一人は顔以外を鎧で守り、腰に剣を挿した騎士で、鎧の輝き具合と金のかかり方からして貴族なのは間違いない。

「そうだな。目の色を見る限りでは……」

もう一人は船のオールに似たシルエットの杖を背負い、ローブに身を包んだ魔術師で、身に着けている物の豪華さとかかっている魔術の質からして、この男も貴族。
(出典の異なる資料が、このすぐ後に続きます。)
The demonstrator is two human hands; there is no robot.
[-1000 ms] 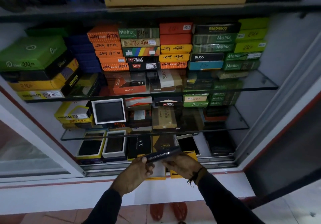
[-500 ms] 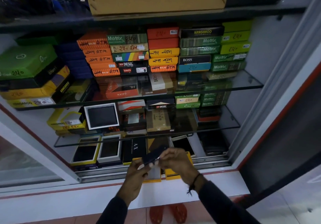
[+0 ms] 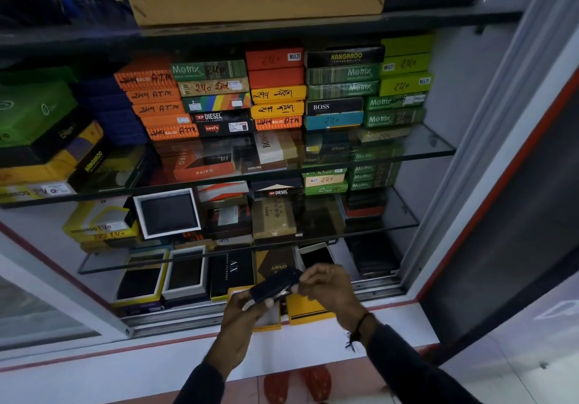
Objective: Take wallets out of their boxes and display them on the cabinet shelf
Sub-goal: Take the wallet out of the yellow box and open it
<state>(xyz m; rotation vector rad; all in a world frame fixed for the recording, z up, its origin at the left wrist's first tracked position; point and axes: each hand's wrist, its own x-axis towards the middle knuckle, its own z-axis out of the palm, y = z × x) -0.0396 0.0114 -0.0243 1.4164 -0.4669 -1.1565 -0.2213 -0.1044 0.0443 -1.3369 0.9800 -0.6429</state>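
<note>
A dark wallet (image 3: 275, 284) is held tilted between both hands in front of the cabinet's bottom shelf. My left hand (image 3: 241, 325) grips its lower left end and my right hand (image 3: 329, 287) pinches its upper right end. Under the hands lies an open yellow box (image 3: 266, 319) with a pale inside, and its yellow lid (image 3: 305, 309) lies just right of it on the cabinet sill. Wallets in open boxes (image 3: 185, 273) stand displayed on the bottom shelf to the left.
Glass shelves (image 3: 435, 150) above carry stacks of closed wallet boxes (image 3: 275, 90) in orange, green, yellow and black. A framed dark wallet (image 3: 167, 212) stands on the middle shelf. The sliding door frame (image 3: 488, 165) borders the cabinet on the right. Red footwear (image 3: 294, 385) shows below.
The hands have lifted the wallet slightly and tilted it, its right end now higher. The camera has shifted a little, moving the cabinet leftward in view.
</note>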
そして、こちらの方が主人と言うか上司と言うか……とりあえず騎士より上役なのは確実だろう。

「いや待て、そこに居るな」

「は?」

「っ!?」

気づかれた!?

魔術師の方がワタシの店がある方へと近づいてくる。

近づいてきて、ワタシの事をはっきりと見ている。

「……!?」

そうして何故だか驚く。

後、胸に目を向けられた。

案外分かる物だからな、それ。

ワタシの場合はとある事情で凄く分かり易いのもあるが。

まあいい、気が付かれた以上は隠蔽をしていても魔力の無駄である。

ワタシは隠蔽の魔術を解除する。

「何の御用でしょうか。魔術師様」

その上でワタシは出来る限りの笑みを浮かべて、目の前の魔術師に語り掛ける。

言外に「営業妨害だから、はよ買うもの買って去れや」と言う気持ちを滲ませながら。

それに対する魔術師の反応はワタシが予想だにしないものだった。

「「「!?」」」

周囲もざわつかずにはいられないものだった。

騎士に至っては信じられないものを見たと言う言葉そのままのような顔をしていた。

「お久しぶりです師匠。貴方をお迎えに参りました」

魔術師は膝を着いていた。

目線を座っているチビのワタシよりも更に下の高さになるように、土埃で高価そうな衣服が汚れるのも厭わずに膝を着いていた。

しかもワタシでも知っているような上位の礼……自身の胸に片手を当てると言うポーズを取って、ワタシに微笑みかけていた。

貴族の魔術師が、平民であるはずのワタシに向かって、明らかに上位者に対してするべきポーズを取っていた。

「はいっ?」

そんな理解しがたい光景にワタシが出来たのは、辛うじて疑問の意を込めた返事をして、首を傾げる事だけだった。